3) Модификации и расширение применения
- Обратная транскрипция PCR (RT‑PCR)
- для РНК: сначала c помощью обратной транскриптазы синтезируют кДНК, затем PCR. Применяется для диагностики РНК‑вирусов и анализа экспрессии генов.
- Количественный (реального времени) PCR — qPCR
- регистрация сигнала во время амплификации через флуоресцентные красители (SYBR Green) или меченые зонды (TaqMan, molecular beacons).
- Позволяет получать относительную и относительную/абсолютную количественную информацию через пороговое значение цикла (Cq/Ct). При идеальной эффективности изменение одного цикла соответствует двукратному изменению:
$$\frac{N_{0,1}}{N_{0,2}}=2^{-\Delta \mathrm{Cq}}$$ - Используется для вирусной нагрузки, экспрессии генов, количественного мониторинга.
- Цифровой PCR (dPCR, включая ddPCR)
- дробление реакции на множество независимых секций/капель, статистический подсчёт положительных секций и оценка с использованием пуассоновской статистики:
$$\lambda =-\ln \left(1-\frac{k}{n}\right),$$ где $k$ — число положительных разделов, $n$ — общее число разделов; концентрация = $\lambda$ на объём раздела.
- Даёт абсолютную количественную оценку без калибровочных кривых, высокая чувствительность к редким мутантам.
- Мультиплекс PCR
- одновременное амплифицирование нескольких мишеней в одной реакции (разные праймеры/зонды) — ускоряет диагностику (панели патогенов, мутаций).
- Нестед (nested) и полу‑нестед PCR
- два последовательных раунда с внутренними праймерами для повышения специфичности и чувствительности.
- Hot‑start, touch‑down, оптимизированные режимы
- hot‑start (полимераза активируется при нагреве) уменьшает неспецифическую лигирование; touch‑down снижает неселективное связывание при начале реакции.
- Долговременный (long‑range) PCR
- специализированные полимеразы и условия для амплификации длинных фрагментов (килобазы).
- Isothermal методы (альтернативы PCR, расширяющие POC)
- LAMP, RPA и др. работают при постоянной температуре (нет термоциклинга), подходят для быстрых маркеров на месте исследования; часто сочетаются с визуальной или флуоресцентной детекцией.
- Хотя технически это не PCR, они расширяют применение там, где нужен простой и быстрый POC‑тест.
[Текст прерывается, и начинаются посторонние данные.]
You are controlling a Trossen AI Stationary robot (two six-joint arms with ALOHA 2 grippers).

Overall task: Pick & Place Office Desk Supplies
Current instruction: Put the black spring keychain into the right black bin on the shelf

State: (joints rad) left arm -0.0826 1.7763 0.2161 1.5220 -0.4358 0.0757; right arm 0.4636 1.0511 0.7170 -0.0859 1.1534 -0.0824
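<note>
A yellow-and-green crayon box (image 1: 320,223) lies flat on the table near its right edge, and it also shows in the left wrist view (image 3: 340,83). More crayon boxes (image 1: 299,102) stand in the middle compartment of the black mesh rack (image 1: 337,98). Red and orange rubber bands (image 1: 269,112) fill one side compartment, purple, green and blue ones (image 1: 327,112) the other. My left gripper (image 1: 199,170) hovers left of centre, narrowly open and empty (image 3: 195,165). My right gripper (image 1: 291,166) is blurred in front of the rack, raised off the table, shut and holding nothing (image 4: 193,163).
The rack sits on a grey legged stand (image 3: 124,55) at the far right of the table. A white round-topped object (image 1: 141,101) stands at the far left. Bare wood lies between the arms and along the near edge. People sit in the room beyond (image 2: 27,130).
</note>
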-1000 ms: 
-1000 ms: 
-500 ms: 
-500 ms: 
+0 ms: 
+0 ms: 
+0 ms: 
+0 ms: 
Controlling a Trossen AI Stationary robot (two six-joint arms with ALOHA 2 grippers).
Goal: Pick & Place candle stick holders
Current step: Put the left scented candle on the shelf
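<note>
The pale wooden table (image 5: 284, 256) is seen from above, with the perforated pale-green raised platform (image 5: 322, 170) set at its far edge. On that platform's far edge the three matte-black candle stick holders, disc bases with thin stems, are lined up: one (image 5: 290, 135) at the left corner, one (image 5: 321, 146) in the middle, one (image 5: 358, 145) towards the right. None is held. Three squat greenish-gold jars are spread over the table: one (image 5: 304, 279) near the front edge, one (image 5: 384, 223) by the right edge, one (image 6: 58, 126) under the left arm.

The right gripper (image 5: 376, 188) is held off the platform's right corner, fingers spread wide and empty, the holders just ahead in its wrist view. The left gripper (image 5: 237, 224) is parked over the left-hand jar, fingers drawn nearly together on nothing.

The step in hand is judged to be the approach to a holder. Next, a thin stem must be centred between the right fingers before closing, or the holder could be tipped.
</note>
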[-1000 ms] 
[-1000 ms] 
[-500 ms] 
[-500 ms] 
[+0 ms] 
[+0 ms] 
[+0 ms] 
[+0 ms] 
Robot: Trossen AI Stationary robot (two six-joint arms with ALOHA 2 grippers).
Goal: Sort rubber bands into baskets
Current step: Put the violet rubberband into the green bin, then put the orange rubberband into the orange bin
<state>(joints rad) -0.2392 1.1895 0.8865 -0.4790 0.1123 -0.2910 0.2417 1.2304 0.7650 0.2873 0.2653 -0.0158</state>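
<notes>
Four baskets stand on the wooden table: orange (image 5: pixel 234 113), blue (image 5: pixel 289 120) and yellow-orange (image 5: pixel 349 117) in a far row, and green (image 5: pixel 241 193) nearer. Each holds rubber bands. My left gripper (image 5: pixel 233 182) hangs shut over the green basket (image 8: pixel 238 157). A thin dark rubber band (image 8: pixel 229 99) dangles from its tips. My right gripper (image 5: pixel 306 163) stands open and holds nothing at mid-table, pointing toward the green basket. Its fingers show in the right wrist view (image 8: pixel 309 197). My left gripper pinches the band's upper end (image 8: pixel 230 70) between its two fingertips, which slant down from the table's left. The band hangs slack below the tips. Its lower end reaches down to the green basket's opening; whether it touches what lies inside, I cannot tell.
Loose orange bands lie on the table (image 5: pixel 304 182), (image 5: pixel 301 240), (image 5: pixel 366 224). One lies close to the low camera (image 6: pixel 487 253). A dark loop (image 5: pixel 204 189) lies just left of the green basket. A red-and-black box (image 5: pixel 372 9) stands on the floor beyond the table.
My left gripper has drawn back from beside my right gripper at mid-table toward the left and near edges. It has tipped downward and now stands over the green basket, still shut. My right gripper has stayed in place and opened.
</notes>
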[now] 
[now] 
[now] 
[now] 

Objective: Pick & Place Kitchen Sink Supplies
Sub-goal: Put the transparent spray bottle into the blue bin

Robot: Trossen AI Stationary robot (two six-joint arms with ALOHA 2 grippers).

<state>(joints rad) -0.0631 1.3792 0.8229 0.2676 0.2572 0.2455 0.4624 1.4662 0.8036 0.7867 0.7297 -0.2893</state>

- Интеграции с CRISPR‑диагностикой
- SHERLOCK/DETECTR: предварительная изотермическая амплификация + CRISPR‑зависимая детекция (высокая специфичность и чувствительность).
- Микрофлюидика и автоматизация
- портативные и быстрые аппараты, «sample‑to‑answer» карманы и штативы для POC и high‑throughput.
4) Практические применения в диагностике и исследованиях
- клиническая диагностика патогенов (вирусы, бактерии, паразиты);
- мониторинг вирусной нагрузки и терапевтический контроль;
- обнаружение онкогенных мутаций, минимальной остаточной болезни, детекция редких аллелей (dPCR);
- скрининг наследственных заболеваний и неинвазивная пренатальная диагностика;
- исследования экспрессии генов (RT‑qPCR), single‑cell анализы (после обратной транскрипции и амплификации);
- судебная генетика, экология и мониторинг окружающей среды, метагеномика (амплификон‑библиотеки).
5) Качество и контроль
- использование контролей (позитивных/негативных), праймер‑веб‑проектирование, предотвращение перекрёстной контаминации (dUTP/UNG), валидация эффективности и диапазонов динамики.
Вывод: классический PCR — простая и мощная технология экспоненциального умножения ДНК; её модификации (RT‑PCR, qPCR, dPCR, мультиплекс, изотермические методы, интеграции с CRISPR и микрофлюидикой) значительно расширили диагностические и научные возможности по чувствительности, количественности, скорости и удобству применения.